____ Data below
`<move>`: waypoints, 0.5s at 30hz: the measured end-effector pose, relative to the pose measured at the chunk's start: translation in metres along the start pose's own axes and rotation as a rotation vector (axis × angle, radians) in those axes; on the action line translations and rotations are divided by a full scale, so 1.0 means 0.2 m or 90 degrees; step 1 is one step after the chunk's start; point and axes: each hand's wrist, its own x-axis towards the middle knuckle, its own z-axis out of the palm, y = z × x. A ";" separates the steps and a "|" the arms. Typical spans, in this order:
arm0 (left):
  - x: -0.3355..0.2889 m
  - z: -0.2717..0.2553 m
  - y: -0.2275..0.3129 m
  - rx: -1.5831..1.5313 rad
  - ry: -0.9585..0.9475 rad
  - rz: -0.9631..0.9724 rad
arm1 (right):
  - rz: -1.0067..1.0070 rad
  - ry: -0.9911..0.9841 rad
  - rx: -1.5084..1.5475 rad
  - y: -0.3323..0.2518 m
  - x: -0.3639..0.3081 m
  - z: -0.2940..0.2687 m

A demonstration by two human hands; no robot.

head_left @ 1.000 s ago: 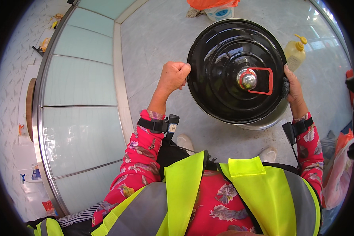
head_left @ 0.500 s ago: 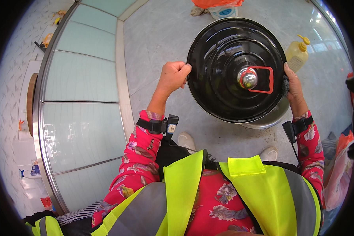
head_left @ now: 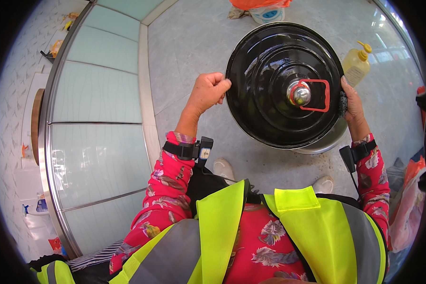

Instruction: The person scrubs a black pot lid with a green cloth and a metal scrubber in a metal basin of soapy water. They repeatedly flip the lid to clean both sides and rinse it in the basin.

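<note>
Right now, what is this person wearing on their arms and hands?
Both hands, left and right, are bare. Long red floral sleeves reach the wrists. Each wrist carries a black strap with a small black device; the right one trails a thin cable.

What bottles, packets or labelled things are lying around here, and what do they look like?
Yellow bottle: on the floor right of the black lid, pump top, pale label.
White tub: floor at top, round, blue label.
Small white container: far left shelf, blue label.
</note>
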 end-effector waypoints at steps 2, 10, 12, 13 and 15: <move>0.01 0.00 0.00 -0.012 0.016 -0.014 | 0.009 -0.010 -0.008 0.00 0.00 -0.01; 0.03 0.09 -0.02 -0.023 0.021 0.091 | -0.006 0.027 0.039 0.02 -0.01 -0.02; 0.02 0.08 0.00 -0.054 0.013 0.057 | 0.032 0.079 0.030 0.03 -0.02 -0.02; 0.02 0.07 0.01 -0.068 0.009 0.042 | 0.045 0.082 0.040 0.03 -0.02 -0.03; 0.03 0.06 0.02 -0.050 0.013 0.046 | 0.054 0.068 0.028 0.03 -0.02 -0.03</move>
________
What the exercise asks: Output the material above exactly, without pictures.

Reply:
`<move>`: waypoints, 0.5s at 30hz: the measured end-effector pose, relative to the pose measured at the chunk's start: translation in metres along the start pose's own axes and rotation as a rotation vector (axis × angle, radians) in those axes; on the action line translations and rotations are divided by a full scale, so 1.0 means 0.2 m or 90 degrees; step 1 is one step after the chunk's start; point and axes: each hand's wrist, its own x-axis towards the middle knuckle, its own z-axis out of the palm, y = z × x. A ";" separates the steps and a "|" the arms. Typical spans, in this order:
arm0 (left):
  - x: -0.3355..0.2889 m
  - z: -0.2717..0.2553 m
  - y: -0.2275..0.3129 m
  - rx: -1.5831..1.5313 rad
  - ry: -0.9585..0.9475 rad
  - rz: -0.9631..0.9724 rad
arm1 (right):
  - rz: -1.0067..1.0070 rad
  - ry: -0.9911..0.9841 rad
  - rx: -1.5084..1.5475 rad
  - y: -0.3323..0.2518 m
  - x: -0.3639..0.3081 m
  - z: -0.2940..0.2687 m

A demonstration by two human hands; no robot.

head_left @ 1.000 s ago: 
head_left @ 0.500 s ago: 
head_left @ now: 

Instruction: The person scrubs a black pot lid with a green cloth and a metal scrubber in a metal basin of soapy water. They repeatedly flip the lid to clean both sides and rinse it in the basin.

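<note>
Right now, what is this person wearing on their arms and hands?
Both hands, left and right, are bare. Long red floral sleeves reach the wrists. Each wrist carries a black strap with a small black device; the right one trails a thin cable.

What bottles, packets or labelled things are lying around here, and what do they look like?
Yellow bottle: on the floor right of the black lid, pump top, pale label.
White tub: floor at top, round, blue label.
Small white container: far left shelf, blue label.
</note>
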 end-effector waypoints at steps 2, 10, 12, 13 and 15: <move>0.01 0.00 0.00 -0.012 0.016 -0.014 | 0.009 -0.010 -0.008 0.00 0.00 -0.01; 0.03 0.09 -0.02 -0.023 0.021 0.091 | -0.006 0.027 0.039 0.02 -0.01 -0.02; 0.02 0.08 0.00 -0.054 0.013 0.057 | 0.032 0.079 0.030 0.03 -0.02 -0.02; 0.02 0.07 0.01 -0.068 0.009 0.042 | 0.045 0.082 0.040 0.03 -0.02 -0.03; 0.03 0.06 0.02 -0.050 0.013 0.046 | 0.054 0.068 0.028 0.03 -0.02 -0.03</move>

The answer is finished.